Les Indestructibles 2 s’est d’ailleurs attaché à vilipender toute approche cynique du genre. L’un des enjeux du film vise à modifier la loi pour que les super-héros redeviennent légaux. Pour se faire, l’arme utilisée est les médias. Il faut montrer les super-héros sous leurs meilleurs jours, mettre à l’écart les destructions qu’ils peuvent causer pour mieux nous rendre estimable la noblesse de leurs combats. C’est en cela qu’Elastigirl est retenue au lieu de Monsieur Indestructible, pas pour de strictes raisons de compétentes mais parce que selon des études de marché, elle est moins brutale et plus séduisante pour le public. Toute l’opération ne tient qu’à ça : rebâtir la réputation du super-héros non pas en partant de ses fondations mais en jouant sur ses aspects les plus superficiels.

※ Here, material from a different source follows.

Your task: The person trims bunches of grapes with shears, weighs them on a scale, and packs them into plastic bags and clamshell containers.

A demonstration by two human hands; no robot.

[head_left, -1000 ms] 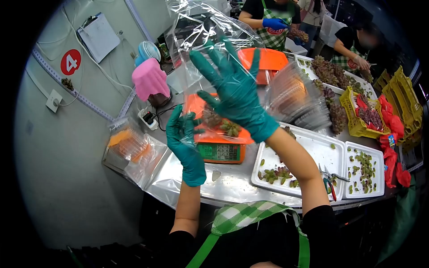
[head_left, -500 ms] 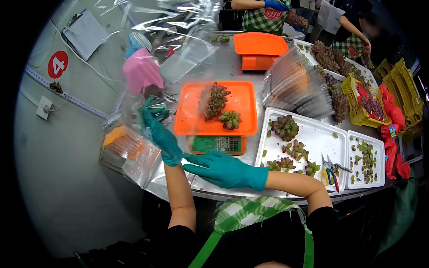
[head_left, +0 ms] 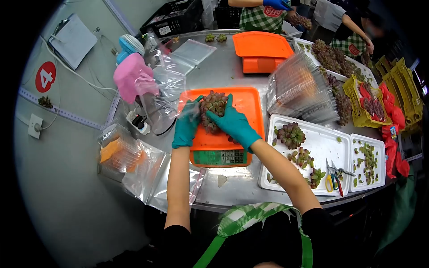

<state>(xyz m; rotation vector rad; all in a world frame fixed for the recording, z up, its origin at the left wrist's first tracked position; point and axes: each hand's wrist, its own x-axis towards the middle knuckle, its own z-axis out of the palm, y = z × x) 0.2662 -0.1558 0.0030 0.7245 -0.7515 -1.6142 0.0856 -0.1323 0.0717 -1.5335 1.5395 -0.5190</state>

On comprend aisément l’exaspération d’Elastigirl face à de telles méthodes, elle se retrouvant à faire le pied de grue dans une ville à forte criminalité en attendant le crime approprié pour son entrée en scène. Ce qui est prôné, c’est le super-héros dans tout ce qu’il a de plus simpliste. C’est celui qu’on aime parce qu’il a un look trop cool et dont entonne bêtement l’hymne lorsqu’il passe dans le ciel. Une vision infantile et faussée puisqu’omettant l’humanité de ces personnages, celle-là même par laquelle ils risquent de flancher mais qui leur donnent aussi leurs forces de caractère. Les Indestructibles 2 met ainsi l’accent sur le danger d’être trop focalisé sur la représentation d’un sauveur omniscient et les catastrophes qu’elle peut engendrer. A cette confection artificielle (se prolongeant dans un méchant fabriqué et n’ayant théoriquement pas d’existence), Brad Bird oppose en toute logique sa propre version. Le super-héros n’est pas censé être une béquille où on repose tous ses espoirs mais il doit être source d’inspiration. Ça n’a rien d’étonnant que Bird interprète Edna Mode. Ce personnage est l’illustration de cette idée, puisant sa créativité dans ce qu’incarnent ces « Dieux ».

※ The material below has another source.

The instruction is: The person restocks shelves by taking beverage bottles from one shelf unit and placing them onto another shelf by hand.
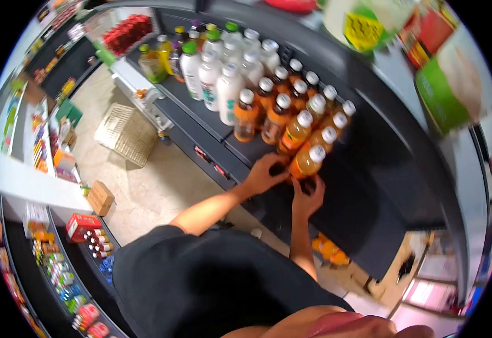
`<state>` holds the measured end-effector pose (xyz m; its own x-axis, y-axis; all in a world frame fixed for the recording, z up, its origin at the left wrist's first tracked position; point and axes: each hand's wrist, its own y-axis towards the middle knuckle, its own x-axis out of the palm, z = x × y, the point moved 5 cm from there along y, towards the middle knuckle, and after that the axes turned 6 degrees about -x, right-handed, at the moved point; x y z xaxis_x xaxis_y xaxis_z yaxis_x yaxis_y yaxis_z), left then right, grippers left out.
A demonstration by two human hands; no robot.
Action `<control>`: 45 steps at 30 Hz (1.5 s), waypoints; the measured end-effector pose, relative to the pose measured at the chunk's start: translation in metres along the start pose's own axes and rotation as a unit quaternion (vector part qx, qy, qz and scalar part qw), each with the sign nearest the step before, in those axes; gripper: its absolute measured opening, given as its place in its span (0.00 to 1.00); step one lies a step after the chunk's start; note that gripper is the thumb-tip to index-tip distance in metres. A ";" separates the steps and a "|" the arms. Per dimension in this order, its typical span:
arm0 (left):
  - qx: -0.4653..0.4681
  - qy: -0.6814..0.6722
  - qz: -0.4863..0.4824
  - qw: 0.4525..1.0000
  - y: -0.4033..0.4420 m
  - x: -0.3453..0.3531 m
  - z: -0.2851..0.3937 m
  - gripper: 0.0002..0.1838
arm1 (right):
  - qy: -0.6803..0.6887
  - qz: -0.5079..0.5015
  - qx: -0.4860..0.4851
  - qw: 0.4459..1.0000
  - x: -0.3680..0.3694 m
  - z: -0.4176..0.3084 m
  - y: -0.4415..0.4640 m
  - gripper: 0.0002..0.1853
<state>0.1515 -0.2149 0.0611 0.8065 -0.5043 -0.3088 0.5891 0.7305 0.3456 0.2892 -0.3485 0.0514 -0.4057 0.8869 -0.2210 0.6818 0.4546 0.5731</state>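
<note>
Both hands meet at the front orange bottle, which stands upright with a white cap at the near end of a row on the dark shelf. My left hand is at its left side, fingers curled, fingertips at the bottle's lower part. Thumb and fingers of my right hand are bent around the bottle's near side, low down. Directly behind it stands another orange bottle, among several more with white caps. Farther left are white bottles with white or green caps.
Yellow-green bottles stand at the shelf's far left. An upper shelf with packaged goods overhangs at the right. A woven basket and a cardboard box are on the floor. Stocked shelves line the left.
</note>
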 end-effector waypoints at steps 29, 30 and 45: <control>-0.279 0.060 0.472 0.834 -0.458 -0.482 -0.084 0.12 | 0.238 -0.775 -0.169 0.560 0.458 -0.355 -0.387 0.08; -0.292 0.090 0.460 0.834 -0.464 -0.491 -0.092 0.12 | 0.241 -0.791 -0.153 0.542 0.467 -0.357 -0.405 0.08; -0.324 0.057 0.550 0.768 -0.534 -0.713 -0.145 0.13 | 0.290 -0.917 -0.037 0.272 0.716 -0.463 -0.585 0.14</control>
<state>-0.7455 -0.1789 -0.0318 0.7661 0.5987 -0.2338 -0.6242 0.7798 -0.0484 -0.6819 -0.0175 -0.0764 -0.0650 -0.9971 -0.0388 -0.9959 0.0673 -0.0612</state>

Et Bird lui-même n’en manque pas d’inspiration. En revenant à cet univers, il montre à quel point son regard de réalisateur s’est affiné avec les années. Son utilisation des jeux d’échelle, des perspectives et de la vitesse nourrissent des scènes d’action plus grandioses les unes que les autres. Mieux, il les gratifie d’idées en matière de lumière qui leurs rajoutent encore du sel (dont un affrontement en espace confiné qui vaut au film un message préventif à l’entrée des salles). Enchaîner les deux épisodes, c’est voir un cinéaste dont le style a gagné en assurance et est toujours plus apte pour mettre à profit les possibilités de l’animation (un gag cartoonesque impliquant Violette vous vaudra votre plus gros éclat de rire de l’année). Ce perfectionnement se sent également du côté de la musique de Michael Giacchino. Le compositeur force moins sur la référence à John Barry, tout en restant fidèle aux accords jazzy instaurés. Les Indestructibles 2 n’a donc définitivement rien d’une suite forcée. C’est l’œuvre dont ses auteurs avaient besoin pour aller de l’avant… et au bout du compte, nous en avions nous aussi besoin.